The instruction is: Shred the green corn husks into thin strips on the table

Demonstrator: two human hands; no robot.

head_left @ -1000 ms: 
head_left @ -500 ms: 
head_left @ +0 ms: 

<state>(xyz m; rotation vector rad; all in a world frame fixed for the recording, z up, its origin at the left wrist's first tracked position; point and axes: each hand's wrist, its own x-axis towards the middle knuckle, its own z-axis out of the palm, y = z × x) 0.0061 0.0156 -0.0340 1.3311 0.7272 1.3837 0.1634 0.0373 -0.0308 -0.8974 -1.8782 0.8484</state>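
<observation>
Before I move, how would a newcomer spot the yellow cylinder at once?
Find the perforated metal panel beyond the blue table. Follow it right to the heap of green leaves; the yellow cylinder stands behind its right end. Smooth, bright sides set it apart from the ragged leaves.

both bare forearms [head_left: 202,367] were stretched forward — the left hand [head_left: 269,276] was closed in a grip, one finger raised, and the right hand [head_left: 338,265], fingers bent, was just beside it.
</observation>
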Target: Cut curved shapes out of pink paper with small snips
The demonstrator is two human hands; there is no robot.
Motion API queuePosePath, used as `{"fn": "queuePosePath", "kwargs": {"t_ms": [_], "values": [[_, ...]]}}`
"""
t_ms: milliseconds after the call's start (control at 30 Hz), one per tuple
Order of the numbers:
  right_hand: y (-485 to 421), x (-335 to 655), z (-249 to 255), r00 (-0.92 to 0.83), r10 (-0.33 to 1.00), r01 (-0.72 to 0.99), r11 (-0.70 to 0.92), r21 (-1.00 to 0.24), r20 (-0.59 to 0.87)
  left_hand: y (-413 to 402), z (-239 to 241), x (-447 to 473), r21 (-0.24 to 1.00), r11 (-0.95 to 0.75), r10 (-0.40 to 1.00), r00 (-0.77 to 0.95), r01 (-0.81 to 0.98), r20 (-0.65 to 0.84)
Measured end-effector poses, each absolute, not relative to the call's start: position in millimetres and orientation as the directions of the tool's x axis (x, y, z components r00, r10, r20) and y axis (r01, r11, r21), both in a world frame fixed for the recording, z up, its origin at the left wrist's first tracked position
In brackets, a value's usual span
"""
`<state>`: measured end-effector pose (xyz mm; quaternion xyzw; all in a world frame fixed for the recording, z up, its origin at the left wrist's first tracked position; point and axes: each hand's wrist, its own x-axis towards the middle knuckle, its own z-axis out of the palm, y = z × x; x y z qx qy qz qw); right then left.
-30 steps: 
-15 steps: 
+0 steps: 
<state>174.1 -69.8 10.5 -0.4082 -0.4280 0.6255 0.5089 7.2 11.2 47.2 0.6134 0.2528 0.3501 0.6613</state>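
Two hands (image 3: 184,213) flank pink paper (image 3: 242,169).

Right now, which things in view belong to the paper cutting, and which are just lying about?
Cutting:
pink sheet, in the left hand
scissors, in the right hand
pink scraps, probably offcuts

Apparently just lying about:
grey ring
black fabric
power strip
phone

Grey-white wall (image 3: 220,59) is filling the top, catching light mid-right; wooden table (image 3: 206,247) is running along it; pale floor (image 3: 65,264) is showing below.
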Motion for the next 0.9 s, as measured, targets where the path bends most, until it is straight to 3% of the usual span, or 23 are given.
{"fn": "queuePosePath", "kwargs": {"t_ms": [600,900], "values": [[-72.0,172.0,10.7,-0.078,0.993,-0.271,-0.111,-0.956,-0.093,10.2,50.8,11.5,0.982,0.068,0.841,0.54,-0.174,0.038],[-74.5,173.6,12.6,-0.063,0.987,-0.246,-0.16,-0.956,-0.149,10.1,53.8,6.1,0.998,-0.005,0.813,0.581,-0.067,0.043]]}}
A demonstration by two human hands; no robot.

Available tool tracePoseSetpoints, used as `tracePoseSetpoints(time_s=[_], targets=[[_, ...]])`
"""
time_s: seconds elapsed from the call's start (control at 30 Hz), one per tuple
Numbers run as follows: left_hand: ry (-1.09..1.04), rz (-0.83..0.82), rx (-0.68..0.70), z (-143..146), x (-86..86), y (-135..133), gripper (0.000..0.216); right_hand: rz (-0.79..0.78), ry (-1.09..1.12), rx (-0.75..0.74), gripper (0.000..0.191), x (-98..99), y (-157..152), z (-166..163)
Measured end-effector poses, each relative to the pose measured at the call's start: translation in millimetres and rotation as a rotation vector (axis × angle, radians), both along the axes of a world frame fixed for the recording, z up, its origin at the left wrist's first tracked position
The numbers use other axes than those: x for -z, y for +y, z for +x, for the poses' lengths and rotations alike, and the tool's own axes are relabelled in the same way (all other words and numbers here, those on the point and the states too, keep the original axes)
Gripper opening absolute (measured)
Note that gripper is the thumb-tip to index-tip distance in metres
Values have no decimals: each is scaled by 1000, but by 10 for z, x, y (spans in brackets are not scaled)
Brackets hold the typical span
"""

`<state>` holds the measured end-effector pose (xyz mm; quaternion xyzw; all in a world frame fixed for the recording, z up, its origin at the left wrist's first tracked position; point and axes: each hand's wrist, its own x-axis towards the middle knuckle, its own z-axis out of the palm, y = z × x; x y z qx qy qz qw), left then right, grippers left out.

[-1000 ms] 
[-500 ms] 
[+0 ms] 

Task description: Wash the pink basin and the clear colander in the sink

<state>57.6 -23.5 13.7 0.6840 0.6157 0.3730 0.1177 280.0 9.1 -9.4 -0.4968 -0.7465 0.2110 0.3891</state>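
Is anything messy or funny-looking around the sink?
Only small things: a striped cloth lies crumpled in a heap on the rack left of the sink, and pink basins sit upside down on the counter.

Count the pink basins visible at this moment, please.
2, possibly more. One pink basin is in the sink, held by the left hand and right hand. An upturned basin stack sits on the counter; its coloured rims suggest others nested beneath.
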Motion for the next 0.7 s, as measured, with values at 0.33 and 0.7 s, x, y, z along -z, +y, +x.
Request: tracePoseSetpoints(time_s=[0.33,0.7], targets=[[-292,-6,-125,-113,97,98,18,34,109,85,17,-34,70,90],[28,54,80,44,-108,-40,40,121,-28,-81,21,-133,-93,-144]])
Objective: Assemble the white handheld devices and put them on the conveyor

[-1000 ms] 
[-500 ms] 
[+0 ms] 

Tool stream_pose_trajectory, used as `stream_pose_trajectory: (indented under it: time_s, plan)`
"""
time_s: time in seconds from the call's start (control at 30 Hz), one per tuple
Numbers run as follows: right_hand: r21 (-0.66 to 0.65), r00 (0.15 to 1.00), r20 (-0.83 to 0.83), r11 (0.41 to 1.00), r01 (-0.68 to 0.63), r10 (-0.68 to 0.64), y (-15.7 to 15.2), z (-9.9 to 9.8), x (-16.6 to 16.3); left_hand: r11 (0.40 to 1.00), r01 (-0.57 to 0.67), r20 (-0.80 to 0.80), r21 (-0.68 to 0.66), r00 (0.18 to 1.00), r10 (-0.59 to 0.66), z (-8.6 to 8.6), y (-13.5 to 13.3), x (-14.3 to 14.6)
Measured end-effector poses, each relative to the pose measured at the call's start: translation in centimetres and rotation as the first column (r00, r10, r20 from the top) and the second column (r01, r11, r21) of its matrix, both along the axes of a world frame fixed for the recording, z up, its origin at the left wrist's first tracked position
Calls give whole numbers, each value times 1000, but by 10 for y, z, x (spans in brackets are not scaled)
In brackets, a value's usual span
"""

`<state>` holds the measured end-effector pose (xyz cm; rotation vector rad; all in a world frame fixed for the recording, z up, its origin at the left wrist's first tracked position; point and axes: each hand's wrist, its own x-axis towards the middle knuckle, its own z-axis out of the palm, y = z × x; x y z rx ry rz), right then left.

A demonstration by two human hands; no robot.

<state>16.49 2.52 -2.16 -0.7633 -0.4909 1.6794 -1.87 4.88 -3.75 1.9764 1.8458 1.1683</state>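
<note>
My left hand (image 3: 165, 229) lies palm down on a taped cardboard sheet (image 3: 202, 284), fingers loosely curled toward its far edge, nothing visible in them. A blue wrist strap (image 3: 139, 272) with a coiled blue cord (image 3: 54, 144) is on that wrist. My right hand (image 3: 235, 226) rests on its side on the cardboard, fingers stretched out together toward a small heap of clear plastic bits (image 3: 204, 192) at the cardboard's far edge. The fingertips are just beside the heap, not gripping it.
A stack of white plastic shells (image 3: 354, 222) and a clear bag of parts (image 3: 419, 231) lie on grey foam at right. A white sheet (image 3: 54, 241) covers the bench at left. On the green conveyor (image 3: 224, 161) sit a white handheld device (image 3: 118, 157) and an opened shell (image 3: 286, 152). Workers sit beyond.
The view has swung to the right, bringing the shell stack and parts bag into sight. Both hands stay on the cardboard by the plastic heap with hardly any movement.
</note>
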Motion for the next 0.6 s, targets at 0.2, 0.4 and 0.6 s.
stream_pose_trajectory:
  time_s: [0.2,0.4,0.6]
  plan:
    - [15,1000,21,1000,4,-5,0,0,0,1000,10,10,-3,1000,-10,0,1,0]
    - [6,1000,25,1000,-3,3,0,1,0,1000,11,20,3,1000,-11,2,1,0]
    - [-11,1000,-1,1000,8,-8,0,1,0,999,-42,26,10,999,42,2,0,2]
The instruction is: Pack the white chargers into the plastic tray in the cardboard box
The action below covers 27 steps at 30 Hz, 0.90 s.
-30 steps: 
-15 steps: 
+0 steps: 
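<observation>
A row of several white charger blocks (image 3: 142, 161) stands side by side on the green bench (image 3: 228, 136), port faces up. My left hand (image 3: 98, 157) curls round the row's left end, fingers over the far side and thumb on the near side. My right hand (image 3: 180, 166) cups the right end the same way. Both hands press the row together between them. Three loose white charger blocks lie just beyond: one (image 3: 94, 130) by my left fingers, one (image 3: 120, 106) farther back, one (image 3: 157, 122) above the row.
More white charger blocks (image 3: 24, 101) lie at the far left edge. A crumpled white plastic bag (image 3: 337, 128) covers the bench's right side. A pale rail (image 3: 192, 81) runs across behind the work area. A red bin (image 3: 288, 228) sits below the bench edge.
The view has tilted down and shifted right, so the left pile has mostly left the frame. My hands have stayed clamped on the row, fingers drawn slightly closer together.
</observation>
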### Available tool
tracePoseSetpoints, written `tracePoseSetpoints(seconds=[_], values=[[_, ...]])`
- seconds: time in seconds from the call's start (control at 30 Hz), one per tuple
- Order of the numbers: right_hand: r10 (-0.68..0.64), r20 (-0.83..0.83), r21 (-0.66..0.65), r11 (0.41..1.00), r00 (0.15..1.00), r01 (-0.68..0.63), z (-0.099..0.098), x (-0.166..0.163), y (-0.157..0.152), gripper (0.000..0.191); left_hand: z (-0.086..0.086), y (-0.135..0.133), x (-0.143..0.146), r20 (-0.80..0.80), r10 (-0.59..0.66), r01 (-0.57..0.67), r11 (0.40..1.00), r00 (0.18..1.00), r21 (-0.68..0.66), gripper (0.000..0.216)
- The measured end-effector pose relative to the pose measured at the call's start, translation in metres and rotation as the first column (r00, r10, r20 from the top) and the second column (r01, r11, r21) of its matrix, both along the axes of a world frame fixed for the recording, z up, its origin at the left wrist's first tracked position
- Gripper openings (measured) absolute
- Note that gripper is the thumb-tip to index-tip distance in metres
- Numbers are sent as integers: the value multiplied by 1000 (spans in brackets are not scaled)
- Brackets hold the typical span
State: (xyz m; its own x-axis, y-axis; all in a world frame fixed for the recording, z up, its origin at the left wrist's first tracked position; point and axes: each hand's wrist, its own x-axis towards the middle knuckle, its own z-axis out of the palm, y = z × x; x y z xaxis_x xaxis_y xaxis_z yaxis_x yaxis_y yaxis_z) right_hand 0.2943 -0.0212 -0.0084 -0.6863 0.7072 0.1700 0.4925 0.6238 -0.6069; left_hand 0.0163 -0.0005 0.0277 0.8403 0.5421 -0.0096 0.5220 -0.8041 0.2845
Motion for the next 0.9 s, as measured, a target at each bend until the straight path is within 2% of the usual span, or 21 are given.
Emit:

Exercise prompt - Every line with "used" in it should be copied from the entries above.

Solution for this task -
Motion API queuePosePath, used as `{"fn": "queuePosePath", "kwargs": {"t_ms": [_], "values": [[_, ...]]}}`
Available tool tracePoseSetpoints, used as `tracePoseSetpoints(time_s=[_], targets=[[_, ...]])`
Tool stream_pose_trajectory, used as `stream_pose_trajectory: (indented under it: time_s, plan)`

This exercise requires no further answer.